[What you have to do]:
Copy all the lines of the data that include the word "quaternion".

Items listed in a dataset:
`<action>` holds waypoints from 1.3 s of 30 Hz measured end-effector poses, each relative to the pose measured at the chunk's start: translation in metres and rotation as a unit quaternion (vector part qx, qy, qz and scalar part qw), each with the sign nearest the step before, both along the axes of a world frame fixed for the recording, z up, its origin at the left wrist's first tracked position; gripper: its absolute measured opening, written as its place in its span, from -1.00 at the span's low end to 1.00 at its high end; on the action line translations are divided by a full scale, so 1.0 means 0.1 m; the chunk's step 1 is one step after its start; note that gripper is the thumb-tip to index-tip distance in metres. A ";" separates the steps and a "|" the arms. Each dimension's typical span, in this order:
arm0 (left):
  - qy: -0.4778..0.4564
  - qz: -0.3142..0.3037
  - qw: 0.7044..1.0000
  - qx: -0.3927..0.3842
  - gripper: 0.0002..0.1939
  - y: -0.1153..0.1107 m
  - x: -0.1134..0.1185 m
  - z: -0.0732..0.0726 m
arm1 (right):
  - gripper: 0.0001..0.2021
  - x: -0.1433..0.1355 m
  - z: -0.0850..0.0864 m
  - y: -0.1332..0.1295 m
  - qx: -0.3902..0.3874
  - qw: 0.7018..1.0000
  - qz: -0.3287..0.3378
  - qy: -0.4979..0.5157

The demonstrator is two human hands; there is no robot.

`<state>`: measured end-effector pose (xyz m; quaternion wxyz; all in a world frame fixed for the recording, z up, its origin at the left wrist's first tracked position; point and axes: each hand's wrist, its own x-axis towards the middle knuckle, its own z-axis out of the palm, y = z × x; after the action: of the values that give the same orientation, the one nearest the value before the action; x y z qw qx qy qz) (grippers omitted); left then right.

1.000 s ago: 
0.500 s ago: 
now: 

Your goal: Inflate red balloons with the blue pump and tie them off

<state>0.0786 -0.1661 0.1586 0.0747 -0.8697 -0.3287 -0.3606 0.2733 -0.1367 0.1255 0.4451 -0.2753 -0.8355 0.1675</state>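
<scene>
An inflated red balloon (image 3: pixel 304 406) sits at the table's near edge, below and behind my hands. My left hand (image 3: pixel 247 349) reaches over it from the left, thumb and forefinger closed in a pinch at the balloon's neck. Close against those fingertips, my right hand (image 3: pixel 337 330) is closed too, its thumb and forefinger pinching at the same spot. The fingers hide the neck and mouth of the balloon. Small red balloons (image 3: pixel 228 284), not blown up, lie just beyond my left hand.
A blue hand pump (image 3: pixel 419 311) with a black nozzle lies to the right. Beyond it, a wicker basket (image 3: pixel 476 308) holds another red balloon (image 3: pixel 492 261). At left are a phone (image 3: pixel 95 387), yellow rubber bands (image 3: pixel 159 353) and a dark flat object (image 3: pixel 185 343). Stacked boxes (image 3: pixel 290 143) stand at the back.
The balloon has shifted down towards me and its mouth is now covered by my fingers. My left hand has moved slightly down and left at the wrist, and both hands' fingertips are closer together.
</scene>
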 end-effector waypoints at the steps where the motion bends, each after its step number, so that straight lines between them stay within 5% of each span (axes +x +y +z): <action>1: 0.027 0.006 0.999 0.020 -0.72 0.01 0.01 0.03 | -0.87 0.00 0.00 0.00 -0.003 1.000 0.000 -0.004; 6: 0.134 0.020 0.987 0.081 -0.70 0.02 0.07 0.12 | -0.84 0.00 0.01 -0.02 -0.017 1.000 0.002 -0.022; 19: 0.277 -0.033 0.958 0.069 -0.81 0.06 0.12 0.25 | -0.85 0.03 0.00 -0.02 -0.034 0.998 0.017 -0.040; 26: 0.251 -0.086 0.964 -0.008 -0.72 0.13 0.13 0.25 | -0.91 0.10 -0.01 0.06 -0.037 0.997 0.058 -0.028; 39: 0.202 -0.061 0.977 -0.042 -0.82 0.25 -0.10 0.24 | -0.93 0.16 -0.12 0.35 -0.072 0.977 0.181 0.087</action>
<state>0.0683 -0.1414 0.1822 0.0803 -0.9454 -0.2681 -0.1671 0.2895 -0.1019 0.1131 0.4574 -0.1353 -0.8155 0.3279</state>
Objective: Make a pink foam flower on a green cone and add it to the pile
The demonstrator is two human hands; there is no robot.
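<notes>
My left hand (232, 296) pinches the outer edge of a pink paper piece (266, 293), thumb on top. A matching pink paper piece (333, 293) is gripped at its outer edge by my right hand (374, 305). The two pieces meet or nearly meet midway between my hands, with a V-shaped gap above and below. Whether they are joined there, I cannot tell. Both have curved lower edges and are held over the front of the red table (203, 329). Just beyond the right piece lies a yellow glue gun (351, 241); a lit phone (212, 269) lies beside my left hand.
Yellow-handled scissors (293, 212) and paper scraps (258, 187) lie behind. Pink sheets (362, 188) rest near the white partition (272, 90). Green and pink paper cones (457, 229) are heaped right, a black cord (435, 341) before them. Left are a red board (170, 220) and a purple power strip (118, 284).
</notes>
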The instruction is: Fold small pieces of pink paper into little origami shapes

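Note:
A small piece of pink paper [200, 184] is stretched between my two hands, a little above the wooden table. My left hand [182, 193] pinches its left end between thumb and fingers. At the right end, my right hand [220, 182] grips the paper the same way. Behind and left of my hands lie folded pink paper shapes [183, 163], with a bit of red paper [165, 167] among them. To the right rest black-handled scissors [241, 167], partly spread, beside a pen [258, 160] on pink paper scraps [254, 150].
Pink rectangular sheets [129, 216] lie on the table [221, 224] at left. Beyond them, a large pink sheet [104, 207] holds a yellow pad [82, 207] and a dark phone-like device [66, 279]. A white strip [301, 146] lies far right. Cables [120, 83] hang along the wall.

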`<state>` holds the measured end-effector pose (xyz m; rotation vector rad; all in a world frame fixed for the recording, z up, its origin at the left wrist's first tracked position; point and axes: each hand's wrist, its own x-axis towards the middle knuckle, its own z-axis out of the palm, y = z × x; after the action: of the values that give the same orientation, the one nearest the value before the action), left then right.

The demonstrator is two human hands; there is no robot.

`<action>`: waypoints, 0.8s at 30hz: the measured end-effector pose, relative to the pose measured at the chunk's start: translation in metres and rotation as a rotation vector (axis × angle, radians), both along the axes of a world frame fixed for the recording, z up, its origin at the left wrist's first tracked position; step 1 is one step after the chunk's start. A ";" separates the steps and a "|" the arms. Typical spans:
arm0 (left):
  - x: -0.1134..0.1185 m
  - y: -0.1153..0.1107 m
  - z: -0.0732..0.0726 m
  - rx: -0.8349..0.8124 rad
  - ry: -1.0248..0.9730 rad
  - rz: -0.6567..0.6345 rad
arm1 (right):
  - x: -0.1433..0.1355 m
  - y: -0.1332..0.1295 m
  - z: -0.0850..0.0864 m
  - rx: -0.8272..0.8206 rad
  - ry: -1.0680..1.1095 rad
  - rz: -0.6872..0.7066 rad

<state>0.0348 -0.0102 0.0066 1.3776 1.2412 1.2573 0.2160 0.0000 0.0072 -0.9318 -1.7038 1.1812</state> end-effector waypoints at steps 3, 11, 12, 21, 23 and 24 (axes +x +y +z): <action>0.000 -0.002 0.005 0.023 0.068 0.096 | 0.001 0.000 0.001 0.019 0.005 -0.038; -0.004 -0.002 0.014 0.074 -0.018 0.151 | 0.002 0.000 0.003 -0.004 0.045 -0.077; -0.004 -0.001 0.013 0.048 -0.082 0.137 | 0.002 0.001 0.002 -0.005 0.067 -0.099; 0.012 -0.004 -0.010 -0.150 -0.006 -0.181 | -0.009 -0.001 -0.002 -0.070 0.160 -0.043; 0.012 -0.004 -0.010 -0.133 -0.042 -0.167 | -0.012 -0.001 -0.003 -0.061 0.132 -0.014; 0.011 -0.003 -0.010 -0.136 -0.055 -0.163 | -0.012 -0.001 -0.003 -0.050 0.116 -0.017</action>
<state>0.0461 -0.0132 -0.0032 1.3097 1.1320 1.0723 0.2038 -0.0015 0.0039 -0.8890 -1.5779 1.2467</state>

[Task response]:
`<action>` holds waypoints from 1.3 s of 30 Hz measured end-effector poses, each relative to the pose measured at the chunk's start: translation in metres and rotation as a unit quaternion (vector part qx, qy, qz and scalar part qw), each with the sign nearest the step before, both along the axes of a world frame fixed for the recording, z up, its origin at the left wrist's first tracked position; gripper: its absolute measured opening, written as its place in its span, from -1.00 at the span's low end to 1.00 at its high end; on the action line translations are divided by a full scale, so 1.0 means 0.1 m; the chunk's step 1 is one step after its start; note that gripper is the thumb-tip to index-tip distance in metres. A ";" separates the steps and a "|" the arms. Each dimension's typical span, in this order:
`<state>`: measured end-effector pose (xyz m; quaternion wxyz; all in a world frame fixed for the recording, z up, its origin at the left wrist's first tracked position; point and axes: each hand's wrist, its own x-axis towards the middle knuckle, its own z-axis out of the palm, y = z × x; after the action: of the values that give the same orientation, the one nearest the value before the action; x y z qw qx qy qz) (grippers omitted); left then right.

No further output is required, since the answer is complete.